Namco Bandai also did well with some interesting exercise/dance-oriented titles for the Wii. Last year, it released Wii Ski, the first outside title to take advantage of Nintendo’s newly launched Wii Balance Board for the Wii Fit game. (You could stand on the balance board and steer your skis with your legs). Now it has Active Life Extreme Challenge, with cute cartoon-style characters performing all sorts of exercises. You actually get exercise yourself by waving around the motion-sensing Wii controller. This game will face off against titles such as Electronic Arts’ EA Active exercise title. The Namco Bandai game has more than 50 activities from rock climbing in the Grand Canyon to using a jump rope.

Another cutesy title is Wii Cheer 2, a sequel to a dance-oriented title launched last year that became the top-selling cheerleading game on the Wii. Yes, you can wave your arms in circles and make all sorts of cool moves in synch with the cartoonish cheerleaders on screen.

One of the coolest looking titles was Dead to Rights: Retribution, a noir-style game that lets you play a couple of different characters. One is a beefy vice cop, Jack Slate, who can take out enemies with all sorts of weapons and tactics. The other is a canine, Shadow, who can rip the necks out of enemies. It’s cool to play from the dog’s point of view, but this title is a sequel to an original game that was a good idea.

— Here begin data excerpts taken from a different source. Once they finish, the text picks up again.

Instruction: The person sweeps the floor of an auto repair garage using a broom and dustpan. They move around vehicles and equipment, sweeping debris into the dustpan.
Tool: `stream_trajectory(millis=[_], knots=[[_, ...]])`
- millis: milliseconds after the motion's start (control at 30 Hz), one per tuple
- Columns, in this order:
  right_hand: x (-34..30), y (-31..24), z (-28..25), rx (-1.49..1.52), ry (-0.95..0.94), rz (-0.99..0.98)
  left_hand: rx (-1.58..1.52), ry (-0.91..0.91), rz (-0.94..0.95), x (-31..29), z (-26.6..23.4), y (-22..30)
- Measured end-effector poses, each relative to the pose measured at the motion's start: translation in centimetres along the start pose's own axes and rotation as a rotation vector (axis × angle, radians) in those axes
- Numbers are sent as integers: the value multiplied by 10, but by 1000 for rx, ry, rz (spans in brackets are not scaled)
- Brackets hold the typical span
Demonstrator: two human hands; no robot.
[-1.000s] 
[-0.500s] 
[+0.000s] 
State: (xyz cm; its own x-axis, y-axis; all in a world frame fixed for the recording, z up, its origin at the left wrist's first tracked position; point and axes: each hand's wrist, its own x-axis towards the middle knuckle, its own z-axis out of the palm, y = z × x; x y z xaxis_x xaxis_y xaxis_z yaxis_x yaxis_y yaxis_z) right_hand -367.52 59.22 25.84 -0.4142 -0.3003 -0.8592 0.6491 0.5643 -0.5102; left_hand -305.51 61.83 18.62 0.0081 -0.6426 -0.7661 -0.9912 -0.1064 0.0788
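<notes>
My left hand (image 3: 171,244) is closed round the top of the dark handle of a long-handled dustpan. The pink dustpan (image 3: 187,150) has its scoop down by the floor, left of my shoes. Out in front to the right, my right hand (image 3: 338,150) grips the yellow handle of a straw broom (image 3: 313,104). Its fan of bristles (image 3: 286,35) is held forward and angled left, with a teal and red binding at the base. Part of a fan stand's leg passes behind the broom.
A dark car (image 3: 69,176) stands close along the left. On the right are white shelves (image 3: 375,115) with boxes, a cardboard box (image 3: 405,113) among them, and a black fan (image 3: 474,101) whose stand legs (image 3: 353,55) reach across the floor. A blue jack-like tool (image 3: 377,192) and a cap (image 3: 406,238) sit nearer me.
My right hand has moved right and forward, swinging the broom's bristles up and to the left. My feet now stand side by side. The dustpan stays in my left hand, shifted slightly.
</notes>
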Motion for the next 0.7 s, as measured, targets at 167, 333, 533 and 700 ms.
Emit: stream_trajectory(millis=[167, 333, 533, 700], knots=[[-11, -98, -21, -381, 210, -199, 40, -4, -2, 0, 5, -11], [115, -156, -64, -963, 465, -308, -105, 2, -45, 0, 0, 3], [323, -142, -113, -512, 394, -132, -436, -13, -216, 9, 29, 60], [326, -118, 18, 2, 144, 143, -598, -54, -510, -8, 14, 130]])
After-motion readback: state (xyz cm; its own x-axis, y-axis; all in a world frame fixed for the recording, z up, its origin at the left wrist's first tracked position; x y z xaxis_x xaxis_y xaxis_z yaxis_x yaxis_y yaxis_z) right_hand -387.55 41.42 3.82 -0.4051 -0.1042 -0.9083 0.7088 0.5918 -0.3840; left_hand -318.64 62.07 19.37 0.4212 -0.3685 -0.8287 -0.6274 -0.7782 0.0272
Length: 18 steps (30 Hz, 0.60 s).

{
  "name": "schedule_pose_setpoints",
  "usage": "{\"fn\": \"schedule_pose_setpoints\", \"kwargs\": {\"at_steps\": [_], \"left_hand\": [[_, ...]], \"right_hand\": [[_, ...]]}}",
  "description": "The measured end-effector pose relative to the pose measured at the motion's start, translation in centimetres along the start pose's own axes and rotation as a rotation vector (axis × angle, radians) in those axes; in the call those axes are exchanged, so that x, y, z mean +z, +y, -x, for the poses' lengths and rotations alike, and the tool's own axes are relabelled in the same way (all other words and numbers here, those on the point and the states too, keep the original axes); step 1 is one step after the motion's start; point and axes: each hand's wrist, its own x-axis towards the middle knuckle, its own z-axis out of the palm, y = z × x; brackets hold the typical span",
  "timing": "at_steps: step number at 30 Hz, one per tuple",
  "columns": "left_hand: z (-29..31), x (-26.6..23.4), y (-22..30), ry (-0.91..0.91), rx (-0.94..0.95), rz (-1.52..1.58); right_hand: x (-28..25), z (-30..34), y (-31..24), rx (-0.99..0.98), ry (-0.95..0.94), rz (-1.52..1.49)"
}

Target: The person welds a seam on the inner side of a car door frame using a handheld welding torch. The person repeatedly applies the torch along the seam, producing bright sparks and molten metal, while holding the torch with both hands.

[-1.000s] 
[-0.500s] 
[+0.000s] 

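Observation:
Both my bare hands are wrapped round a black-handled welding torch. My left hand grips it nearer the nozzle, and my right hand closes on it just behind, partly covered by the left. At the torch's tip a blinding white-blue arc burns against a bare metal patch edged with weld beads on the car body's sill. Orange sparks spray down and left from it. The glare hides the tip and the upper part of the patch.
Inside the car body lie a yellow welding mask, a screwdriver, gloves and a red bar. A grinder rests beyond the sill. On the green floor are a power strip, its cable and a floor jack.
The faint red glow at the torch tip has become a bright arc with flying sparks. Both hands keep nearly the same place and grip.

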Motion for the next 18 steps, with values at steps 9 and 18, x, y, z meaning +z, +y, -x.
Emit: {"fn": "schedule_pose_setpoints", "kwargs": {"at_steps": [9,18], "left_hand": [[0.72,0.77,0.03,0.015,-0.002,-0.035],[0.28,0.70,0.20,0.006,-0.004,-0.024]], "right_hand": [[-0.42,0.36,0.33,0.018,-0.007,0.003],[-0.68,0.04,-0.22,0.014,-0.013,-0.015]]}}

One title that was original when it came out was Katamari Damacy. You play a little prince who rolls a ball over things that stick to it. He gathers up huge balls, dubbed Katamaris, for the King of All Cosmos. It’s a goofy title that is addictive as you try to roll up the biggest Katamari under a time limit. The problem is that this game was original when it first came out in 2004. Now it’s coming out for the PlayStation 3 in the fall, with slightly prettier graphics and favorite levels that have been seen before in all of the previous four Katamari games. That’s sort of like taking a great idea and beating it to death.

Katamari itself spawned a derivative “original” game from Namco Bandai: The Munchibles. In that game, you play a creature that gobbles up everything in sight and gets bigger and bigger. After completing a level, you can poop everything out. It’s kind of a cross of Katamari and Pac-Man. That title debuts on the Wii on May 26.

There are fresh ideas here. But there are many variations on the same old themes we’ve seen before. I may sound grumpy. Perhaps it means I’m getting ready for my eyes to glaze over as I see countless games readying for the E3 trade show coming up in June.